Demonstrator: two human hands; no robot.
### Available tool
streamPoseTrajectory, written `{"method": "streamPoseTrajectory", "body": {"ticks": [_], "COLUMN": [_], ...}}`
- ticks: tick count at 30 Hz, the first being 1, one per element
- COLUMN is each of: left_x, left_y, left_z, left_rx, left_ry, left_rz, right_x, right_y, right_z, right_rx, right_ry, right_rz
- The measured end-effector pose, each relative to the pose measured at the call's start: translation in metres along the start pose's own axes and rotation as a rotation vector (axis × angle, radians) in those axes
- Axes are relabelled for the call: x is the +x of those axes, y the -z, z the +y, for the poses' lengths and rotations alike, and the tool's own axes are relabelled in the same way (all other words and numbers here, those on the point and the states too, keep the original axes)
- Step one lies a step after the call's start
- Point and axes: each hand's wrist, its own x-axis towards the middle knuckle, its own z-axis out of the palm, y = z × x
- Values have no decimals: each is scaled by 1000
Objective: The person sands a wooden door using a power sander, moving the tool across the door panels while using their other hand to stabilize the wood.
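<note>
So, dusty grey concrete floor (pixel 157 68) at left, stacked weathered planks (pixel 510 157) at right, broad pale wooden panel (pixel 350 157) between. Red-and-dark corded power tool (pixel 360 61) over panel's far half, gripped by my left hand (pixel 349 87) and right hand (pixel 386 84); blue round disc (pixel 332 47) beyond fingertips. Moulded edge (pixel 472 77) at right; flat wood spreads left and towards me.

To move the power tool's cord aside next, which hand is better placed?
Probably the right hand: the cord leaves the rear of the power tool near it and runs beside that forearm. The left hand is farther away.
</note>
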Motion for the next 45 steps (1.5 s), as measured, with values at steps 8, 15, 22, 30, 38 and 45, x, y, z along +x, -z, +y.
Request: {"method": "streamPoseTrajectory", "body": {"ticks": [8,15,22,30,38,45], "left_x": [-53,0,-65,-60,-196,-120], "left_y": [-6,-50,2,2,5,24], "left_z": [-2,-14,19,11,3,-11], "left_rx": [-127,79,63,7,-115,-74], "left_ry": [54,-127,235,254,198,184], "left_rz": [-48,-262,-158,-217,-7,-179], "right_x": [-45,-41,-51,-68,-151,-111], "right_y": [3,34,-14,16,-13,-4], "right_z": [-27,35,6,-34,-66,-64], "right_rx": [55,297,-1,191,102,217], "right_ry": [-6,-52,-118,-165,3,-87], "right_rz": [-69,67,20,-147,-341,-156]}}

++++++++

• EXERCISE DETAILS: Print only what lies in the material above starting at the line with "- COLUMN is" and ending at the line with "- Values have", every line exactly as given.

• SOLUTION TO THIS EXERCISE:
- COLUMN is each of: left_x, left_y, left_z, left_rx, left_ry, left_rz, right_x, right_y, right_z, right_rx, right_ry, right_rz
- The measured end-effector pose, each relative to the pose measured at the call's start: translation in metres along the start pose's own axes and rotation as a rotation vector (axis × angle, radians) in those axes
- Axes are relabelled for the call: x is the +x of those axes, y the -z, z the +y, for the poses' lengths and rotations alike, and the tool's own axes are relabelled in the same way (all other words and numbers here, those on the point and the states too, keep the original axes)
- Step one lies a step after the call's start
- Point and axes: each hand's wrist, its own x-axis towards the middle knuckle, its own z-axis out of the palm, y = z × x
- Values have no decimals: each is scaled by 1000

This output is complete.